(Source records)
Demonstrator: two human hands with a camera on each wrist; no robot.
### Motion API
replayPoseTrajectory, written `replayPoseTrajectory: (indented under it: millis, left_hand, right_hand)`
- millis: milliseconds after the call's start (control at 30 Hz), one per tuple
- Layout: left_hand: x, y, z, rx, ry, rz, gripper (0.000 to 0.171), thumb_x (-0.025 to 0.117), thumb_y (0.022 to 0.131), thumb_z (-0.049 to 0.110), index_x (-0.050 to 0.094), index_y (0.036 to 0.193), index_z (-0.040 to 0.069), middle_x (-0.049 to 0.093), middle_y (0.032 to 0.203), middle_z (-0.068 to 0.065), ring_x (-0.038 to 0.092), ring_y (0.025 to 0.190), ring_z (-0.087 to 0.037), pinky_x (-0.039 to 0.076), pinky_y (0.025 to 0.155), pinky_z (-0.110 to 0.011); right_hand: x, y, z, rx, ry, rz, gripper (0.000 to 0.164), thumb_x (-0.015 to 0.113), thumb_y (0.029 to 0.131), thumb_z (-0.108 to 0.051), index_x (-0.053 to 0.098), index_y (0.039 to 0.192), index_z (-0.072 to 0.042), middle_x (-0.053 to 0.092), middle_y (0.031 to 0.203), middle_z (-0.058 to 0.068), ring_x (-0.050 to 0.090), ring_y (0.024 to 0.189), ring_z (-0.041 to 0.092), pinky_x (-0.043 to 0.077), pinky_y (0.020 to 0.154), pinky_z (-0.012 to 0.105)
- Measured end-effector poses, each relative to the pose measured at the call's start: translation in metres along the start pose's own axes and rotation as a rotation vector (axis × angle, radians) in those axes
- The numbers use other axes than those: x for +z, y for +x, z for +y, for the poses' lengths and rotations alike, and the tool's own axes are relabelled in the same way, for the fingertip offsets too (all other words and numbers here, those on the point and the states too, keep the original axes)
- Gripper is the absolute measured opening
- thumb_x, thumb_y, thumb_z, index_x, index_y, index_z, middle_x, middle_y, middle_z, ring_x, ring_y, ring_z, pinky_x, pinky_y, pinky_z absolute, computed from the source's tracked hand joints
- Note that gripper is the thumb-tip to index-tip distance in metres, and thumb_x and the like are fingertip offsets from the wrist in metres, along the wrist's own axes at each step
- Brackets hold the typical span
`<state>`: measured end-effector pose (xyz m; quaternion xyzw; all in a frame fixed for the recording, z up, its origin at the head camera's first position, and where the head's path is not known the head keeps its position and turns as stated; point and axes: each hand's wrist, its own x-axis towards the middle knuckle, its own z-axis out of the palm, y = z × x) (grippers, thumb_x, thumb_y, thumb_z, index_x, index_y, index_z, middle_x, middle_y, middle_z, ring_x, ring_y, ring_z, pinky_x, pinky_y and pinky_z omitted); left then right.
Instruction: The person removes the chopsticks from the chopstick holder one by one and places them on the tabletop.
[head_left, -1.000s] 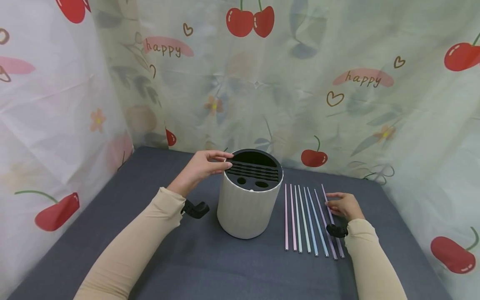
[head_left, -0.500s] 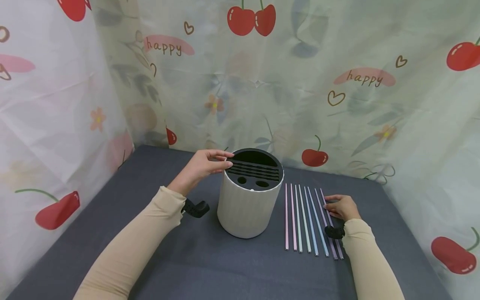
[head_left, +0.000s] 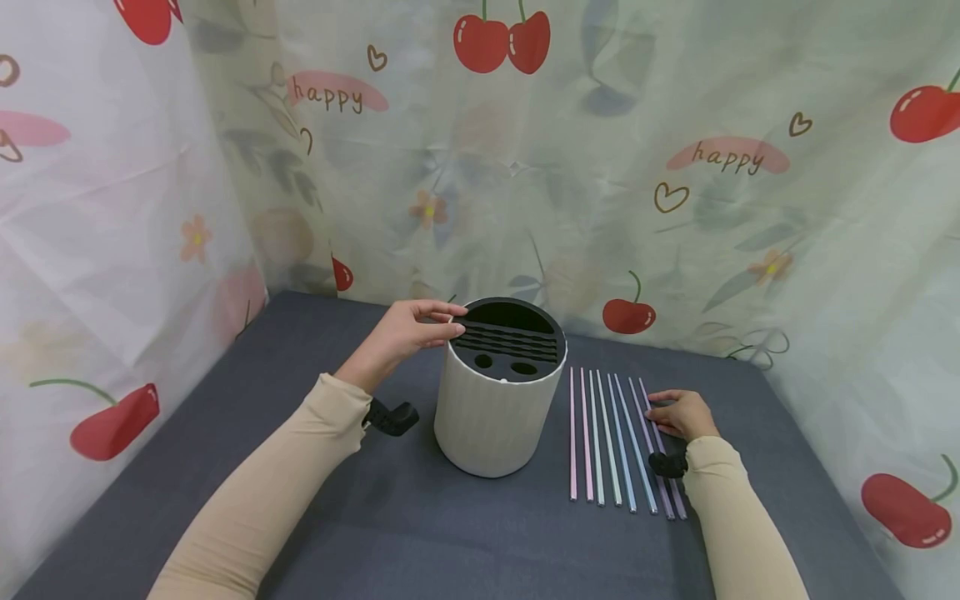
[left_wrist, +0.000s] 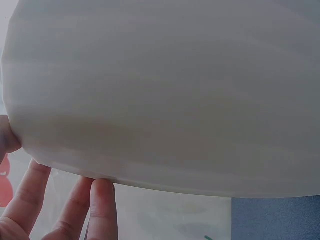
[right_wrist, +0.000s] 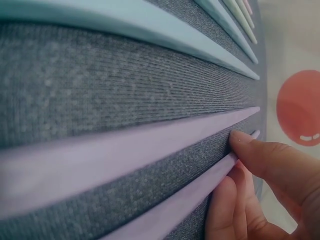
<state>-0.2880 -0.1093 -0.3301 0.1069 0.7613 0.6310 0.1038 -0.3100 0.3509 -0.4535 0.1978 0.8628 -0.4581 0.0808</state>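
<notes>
A white cylindrical utensil holder (head_left: 487,425) stands upright, its black top (head_left: 495,357) having a wide opening, slots and two round holes. My left hand (head_left: 405,333) is at its left rim, with fairly straight thumb and fingers touching it; the left wrist view has several fingertips (left_wrist: 102,192) against the white wall. To the right lie several metallic chopsticks side by side, in pink (head_left: 573,442), pale green (head_left: 609,442), blue (head_left: 626,442) and purple. My right hand (head_left: 686,414) pinches the outermost purple chopstick (right_wrist: 185,200) near its thin far end. Another purple chopstick (right_wrist: 75,157) lies just left of it.
A dark grey cloth covers the table (head_left: 420,542). Hanging fabric (head_left: 585,192) printed with cherries and flowers closes off the back and both sides. Each wrist wears a black camera mount.
My right hand has shifted slightly left, bringing the outermost purple chopstick's far end closer to its neighbour. The left hand and the holder have stayed put.
</notes>
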Motion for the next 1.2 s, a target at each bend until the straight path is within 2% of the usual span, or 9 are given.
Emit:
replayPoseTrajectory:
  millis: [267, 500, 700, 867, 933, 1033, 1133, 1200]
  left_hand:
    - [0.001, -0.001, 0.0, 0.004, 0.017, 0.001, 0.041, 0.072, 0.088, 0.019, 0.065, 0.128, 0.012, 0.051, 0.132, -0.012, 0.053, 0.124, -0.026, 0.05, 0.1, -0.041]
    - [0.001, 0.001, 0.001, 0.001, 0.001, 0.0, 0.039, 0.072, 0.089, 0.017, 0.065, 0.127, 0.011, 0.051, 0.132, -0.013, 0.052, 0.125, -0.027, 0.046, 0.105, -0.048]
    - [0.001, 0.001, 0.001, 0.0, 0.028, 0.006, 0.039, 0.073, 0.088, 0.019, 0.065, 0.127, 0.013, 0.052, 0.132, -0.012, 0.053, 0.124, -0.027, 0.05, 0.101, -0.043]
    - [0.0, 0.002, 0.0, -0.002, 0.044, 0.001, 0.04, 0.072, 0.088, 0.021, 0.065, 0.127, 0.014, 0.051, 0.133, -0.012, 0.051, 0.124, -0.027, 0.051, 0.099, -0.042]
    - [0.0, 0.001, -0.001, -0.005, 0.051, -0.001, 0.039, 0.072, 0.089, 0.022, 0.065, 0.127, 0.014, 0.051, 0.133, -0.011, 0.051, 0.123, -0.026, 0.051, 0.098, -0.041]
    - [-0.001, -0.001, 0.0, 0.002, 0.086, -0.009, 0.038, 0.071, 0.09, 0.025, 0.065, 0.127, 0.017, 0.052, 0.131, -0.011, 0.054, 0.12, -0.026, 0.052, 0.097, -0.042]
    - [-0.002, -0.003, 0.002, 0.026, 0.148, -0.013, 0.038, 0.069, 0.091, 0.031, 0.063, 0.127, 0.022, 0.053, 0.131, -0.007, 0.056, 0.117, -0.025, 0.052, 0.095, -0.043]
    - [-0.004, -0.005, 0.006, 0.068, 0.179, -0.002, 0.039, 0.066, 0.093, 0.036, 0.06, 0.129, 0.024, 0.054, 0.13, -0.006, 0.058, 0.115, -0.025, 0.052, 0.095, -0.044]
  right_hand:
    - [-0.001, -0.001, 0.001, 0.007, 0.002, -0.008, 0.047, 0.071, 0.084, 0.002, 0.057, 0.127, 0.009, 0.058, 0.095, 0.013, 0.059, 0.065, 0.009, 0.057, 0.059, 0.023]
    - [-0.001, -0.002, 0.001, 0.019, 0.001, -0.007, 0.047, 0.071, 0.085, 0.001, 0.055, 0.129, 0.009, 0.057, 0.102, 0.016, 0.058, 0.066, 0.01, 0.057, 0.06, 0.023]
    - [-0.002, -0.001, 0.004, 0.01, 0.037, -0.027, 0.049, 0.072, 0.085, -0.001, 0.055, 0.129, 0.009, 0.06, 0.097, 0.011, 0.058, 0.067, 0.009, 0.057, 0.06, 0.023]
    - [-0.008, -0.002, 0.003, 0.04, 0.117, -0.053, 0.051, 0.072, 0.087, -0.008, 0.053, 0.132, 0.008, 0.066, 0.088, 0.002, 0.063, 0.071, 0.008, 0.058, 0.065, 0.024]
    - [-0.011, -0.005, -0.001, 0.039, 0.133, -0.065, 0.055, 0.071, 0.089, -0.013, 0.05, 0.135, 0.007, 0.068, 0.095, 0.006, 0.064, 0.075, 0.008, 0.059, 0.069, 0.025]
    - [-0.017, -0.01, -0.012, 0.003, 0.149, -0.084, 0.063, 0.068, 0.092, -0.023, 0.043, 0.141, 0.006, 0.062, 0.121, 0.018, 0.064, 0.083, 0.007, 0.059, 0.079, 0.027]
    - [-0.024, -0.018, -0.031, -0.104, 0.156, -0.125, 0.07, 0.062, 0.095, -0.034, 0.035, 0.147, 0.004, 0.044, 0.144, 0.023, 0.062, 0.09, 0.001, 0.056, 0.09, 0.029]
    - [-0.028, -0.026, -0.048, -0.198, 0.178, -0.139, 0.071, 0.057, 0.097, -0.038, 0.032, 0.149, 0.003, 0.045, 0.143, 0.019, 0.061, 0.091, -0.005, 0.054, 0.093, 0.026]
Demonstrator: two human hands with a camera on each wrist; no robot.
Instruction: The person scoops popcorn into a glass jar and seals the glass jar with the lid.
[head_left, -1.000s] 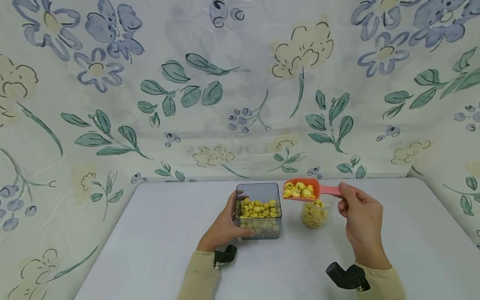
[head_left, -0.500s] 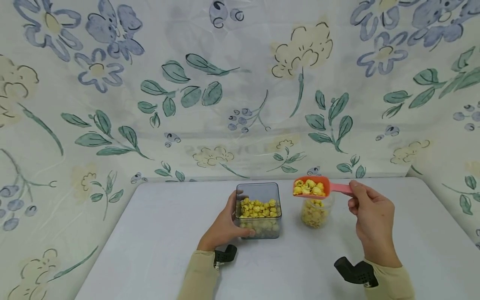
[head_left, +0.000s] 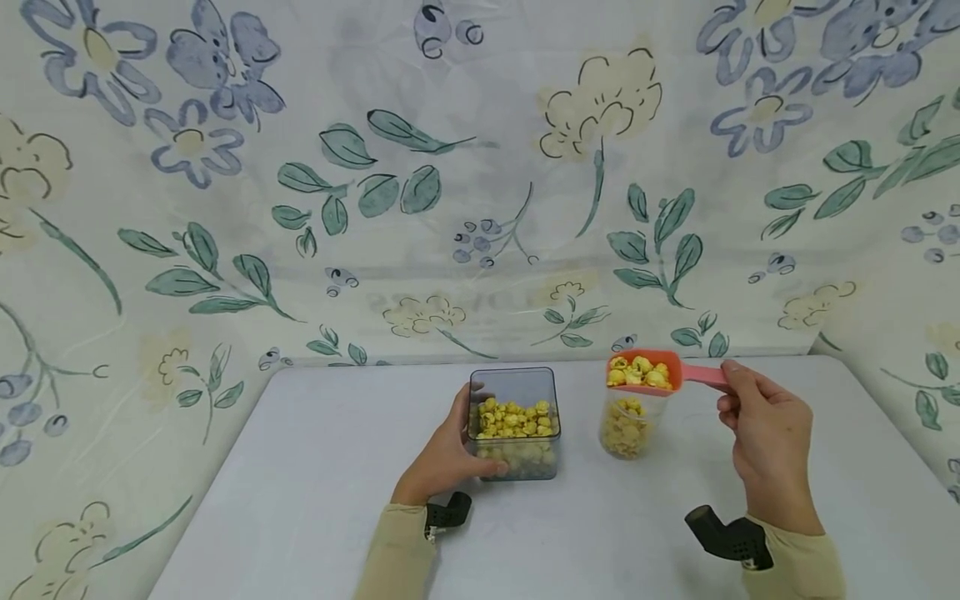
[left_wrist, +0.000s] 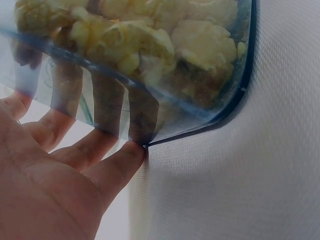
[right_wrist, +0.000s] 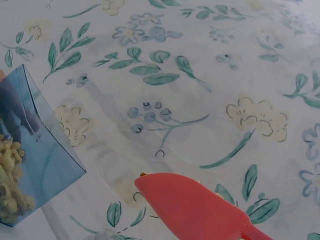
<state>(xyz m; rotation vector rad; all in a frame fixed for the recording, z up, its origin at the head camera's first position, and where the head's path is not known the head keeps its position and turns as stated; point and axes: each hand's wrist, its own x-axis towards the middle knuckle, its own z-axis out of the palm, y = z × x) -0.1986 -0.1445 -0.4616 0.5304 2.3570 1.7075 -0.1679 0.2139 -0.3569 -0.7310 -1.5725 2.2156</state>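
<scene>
My left hand [head_left: 442, 454] holds a clear bluish square container [head_left: 516, 379] from its left side, thumb at the front and fingers around the far side. Yellow popcorn [head_left: 517, 419] fills its lower part; in the left wrist view the fingers [left_wrist: 112, 160] show through the wall. My right hand [head_left: 772, 446] pinches the handle of a red scoop [head_left: 671, 369] loaded with popcorn pieces. The scoop hangs level over a clear round jar [head_left: 626, 429] partly filled with popcorn, overlapping its mouth in the head view. In the right wrist view the scoop [right_wrist: 195, 207] shows from its underside.
A white table [head_left: 322, 467] carries both vessels. A floral cloth [head_left: 480, 208] hangs behind it and on both sides. The square container [right_wrist: 45, 150] stands left of the scoop in the right wrist view.
My right hand has moved the loaded scoop to the right, from beside the square container to over the round jar. My left hand has kept its hold on the container.
</scene>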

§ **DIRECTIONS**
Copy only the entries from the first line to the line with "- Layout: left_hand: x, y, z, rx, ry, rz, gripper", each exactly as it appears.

§ **REPLY TO THE EXERCISE**
Demonstrator: two human hands with a camera on each wrist; no robot.
### Motion API
replayPoseTrajectory, written `replayPoseTrajectory: (indented under it: millis, left_hand, right_hand)`
- millis: milliseconds after the call's start (control at 30 Hz), one per tuple
- Layout: left_hand: x, y, z, rx, ry, rz, gripper (0.000 to 0.171), thumb_x (-0.025 to 0.117), thumb_y (0.022 to 0.131), thumb_z (-0.049 to 0.110), index_x (-0.050 to 0.094), index_y (0.036 to 0.193), index_z (-0.040 to 0.069), middle_x (-0.049 to 0.093), middle_y (0.032 to 0.203), middle_z (-0.068 to 0.065), ring_x (-0.038 to 0.092), ring_y (0.025 to 0.190), ring_z (-0.087 to 0.037), pinky_x (-0.039 to 0.076), pinky_y (0.025 to 0.155), pinky_z (-0.110 to 0.011); right_hand: x, y, z, rx, ry, rz, gripper (0.000 to 0.164), thumb_x (-0.015 to 0.113), thumb_y (0.029 to 0.131), thumb_z (-0.108 to 0.051), index_x (-0.053 to 0.098), index_y (0.039 to 0.192), index_z (-0.072 to 0.042), middle_x (-0.053 to 0.092), middle_y (0.031 to 0.203), middle_z (-0.058 to 0.068), ring_x (-0.050 to 0.090), ring_y (0.024 to 0.189), ring_z (-0.041 to 0.092), pinky_x (-0.043 to 0.077), pinky_y (0.020 to 0.154), pinky_z (-0.012 to 0.105)

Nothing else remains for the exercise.